What is it that God attributed to “the seventh day” when He “made it holy?” Did He give the day the character of being separate from the other six days, because of rest versus work? Or did He give the day the character of being whole, for resting both evening and morning, as opposed to resting for part of the day, either evening or morning alone? Or did He do both? How can we make it clear?

I think the key to clarity, goes back to our topic of quantities earlier. I always say things are clear or simple when there is only one thing and they are unclear or complex when there is many. So here we have to figure out what is the one thing that is in focus or if there might be two things in focus which means holy is a complex word. If there were not plausible reasons for each position on it’s meaning, then it would all be simple. But unfortunately translators in the English-speaking world have not made it that simple. So let’s simplify things.

Let’s begin with a very short digression. Let’s start with a simple history for the meaning of holy in translation. For many years going back to at least the 1500s, it meant both whole and separate. Whole was primary and separate was secondary. Following this time period, beginning in the late 1800s, it meant separate. Then as a part of this same tradition of meaning in the early to mid 1900s, whole was added to separate as a modifier, so that the idea was that of wholly separate or wholly other. Separate was now primary and whole was secondary. Then, in the tail end of the mid 1900s, whole as it’s meaning became primary, sometimes without a recognition of the meaning of separate. There are a host of other meanings, but we will not cover those. So all of these meanings seem to at least have plausibility, but that muddies the water of clarity.

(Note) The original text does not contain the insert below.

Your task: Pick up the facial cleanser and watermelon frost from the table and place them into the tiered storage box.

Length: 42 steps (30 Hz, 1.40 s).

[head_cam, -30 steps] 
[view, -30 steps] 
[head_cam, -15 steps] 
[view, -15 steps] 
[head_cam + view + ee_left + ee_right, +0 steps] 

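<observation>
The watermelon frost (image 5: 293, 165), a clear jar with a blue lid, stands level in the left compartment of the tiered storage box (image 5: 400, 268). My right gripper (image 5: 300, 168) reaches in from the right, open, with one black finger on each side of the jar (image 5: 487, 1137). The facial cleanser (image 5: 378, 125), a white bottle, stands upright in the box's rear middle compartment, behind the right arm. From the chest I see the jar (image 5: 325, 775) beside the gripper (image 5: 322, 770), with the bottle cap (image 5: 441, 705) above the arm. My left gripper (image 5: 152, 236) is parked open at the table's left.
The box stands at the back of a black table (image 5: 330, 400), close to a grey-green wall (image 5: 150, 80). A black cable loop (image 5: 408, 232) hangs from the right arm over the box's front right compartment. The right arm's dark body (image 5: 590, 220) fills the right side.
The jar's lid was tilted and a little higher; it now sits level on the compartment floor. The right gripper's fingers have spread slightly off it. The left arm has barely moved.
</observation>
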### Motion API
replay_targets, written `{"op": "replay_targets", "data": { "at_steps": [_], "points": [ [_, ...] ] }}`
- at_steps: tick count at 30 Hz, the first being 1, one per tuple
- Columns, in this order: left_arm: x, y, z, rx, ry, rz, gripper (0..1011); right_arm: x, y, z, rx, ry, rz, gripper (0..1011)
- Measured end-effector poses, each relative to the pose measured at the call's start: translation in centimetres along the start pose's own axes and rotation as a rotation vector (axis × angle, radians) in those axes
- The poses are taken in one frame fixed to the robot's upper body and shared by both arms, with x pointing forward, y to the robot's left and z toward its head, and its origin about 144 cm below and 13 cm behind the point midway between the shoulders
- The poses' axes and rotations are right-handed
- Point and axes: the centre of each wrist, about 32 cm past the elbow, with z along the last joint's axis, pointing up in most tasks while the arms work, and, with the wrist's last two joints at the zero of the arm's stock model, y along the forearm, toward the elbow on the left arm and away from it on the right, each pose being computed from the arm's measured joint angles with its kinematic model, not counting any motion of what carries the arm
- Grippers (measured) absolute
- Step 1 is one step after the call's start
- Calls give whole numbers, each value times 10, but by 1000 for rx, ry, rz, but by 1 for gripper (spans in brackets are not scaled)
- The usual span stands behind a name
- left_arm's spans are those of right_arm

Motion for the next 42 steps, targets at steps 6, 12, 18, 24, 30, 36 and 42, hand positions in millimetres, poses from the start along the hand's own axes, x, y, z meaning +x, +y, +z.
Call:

Let’s try to reach clarity. There are tools to produce clarity. One technique relates to the awareness that one thing is always clearer than many things to an audience. It is not a good idea to introduce to an audience more than one central idea at a time. One meaning is clear. Without options, it is said, “The choices are clear.” Multiple meanings are confusing. With many options, it is said, “The choices are not clear.” It could be even overwhelming. That is why some avoid holy as a word. They choose something simpler like love that we know is an action. So let’s narrow the options.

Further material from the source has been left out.